• **WHAT YOU HAVE TO DO**
Word for word, restate the listing; omit the pictures.
START DATA EXTRACT
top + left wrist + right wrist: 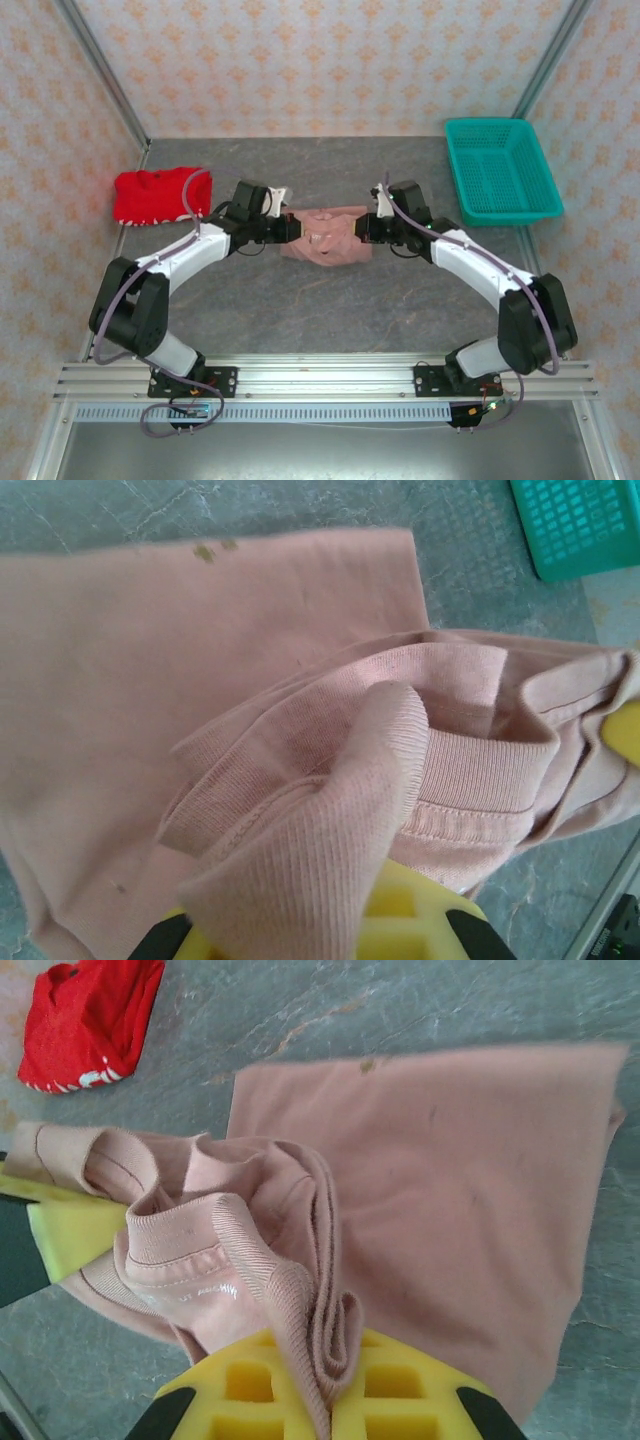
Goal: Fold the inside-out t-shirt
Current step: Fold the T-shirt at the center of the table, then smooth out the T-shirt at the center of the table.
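One shirt [326,240], one red garment [150,195], one basket [500,170]. My left tool [293,227] and right tool [360,228] each clench the shirt; cloth hides both pinch points.

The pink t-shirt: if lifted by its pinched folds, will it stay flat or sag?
Probably sags: the t-shirt bunches in soft folds where pinched. Likely light, since the thin cloth lies flat on the table. The ribbed collar looks thicker and may keep shape slightly better.
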Motion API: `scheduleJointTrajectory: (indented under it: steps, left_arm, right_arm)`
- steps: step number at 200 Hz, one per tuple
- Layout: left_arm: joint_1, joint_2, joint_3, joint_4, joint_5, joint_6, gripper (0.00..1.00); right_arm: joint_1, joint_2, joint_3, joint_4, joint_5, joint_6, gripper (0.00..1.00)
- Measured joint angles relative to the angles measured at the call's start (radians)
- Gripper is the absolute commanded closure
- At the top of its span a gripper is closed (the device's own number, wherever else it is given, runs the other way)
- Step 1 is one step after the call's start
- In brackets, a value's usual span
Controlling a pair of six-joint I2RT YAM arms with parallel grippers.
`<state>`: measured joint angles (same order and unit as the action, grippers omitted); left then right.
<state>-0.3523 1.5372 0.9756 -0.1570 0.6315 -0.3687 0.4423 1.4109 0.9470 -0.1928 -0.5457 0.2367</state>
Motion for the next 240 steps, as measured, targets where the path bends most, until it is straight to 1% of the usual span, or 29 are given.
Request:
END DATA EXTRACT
• **RESPONSE AREA**
top + left wrist + right wrist: 
Goal: Fold the inside-out t-shirt
Current step: Fold the T-shirt at the center of the table, then smooth out the T-shirt at the center of the table.
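One shirt [326,240], one red garment [150,195], one basket [500,170]. My left tool [293,227] and right tool [360,228] each clench the shirt; cloth hides both pinch points.

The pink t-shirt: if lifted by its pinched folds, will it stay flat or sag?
Probably sags: the t-shirt bunches in soft folds where pinched. Likely light, since the thin cloth lies flat on the table. The ribbed collar looks thicker and may keep shape slightly better.
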Motion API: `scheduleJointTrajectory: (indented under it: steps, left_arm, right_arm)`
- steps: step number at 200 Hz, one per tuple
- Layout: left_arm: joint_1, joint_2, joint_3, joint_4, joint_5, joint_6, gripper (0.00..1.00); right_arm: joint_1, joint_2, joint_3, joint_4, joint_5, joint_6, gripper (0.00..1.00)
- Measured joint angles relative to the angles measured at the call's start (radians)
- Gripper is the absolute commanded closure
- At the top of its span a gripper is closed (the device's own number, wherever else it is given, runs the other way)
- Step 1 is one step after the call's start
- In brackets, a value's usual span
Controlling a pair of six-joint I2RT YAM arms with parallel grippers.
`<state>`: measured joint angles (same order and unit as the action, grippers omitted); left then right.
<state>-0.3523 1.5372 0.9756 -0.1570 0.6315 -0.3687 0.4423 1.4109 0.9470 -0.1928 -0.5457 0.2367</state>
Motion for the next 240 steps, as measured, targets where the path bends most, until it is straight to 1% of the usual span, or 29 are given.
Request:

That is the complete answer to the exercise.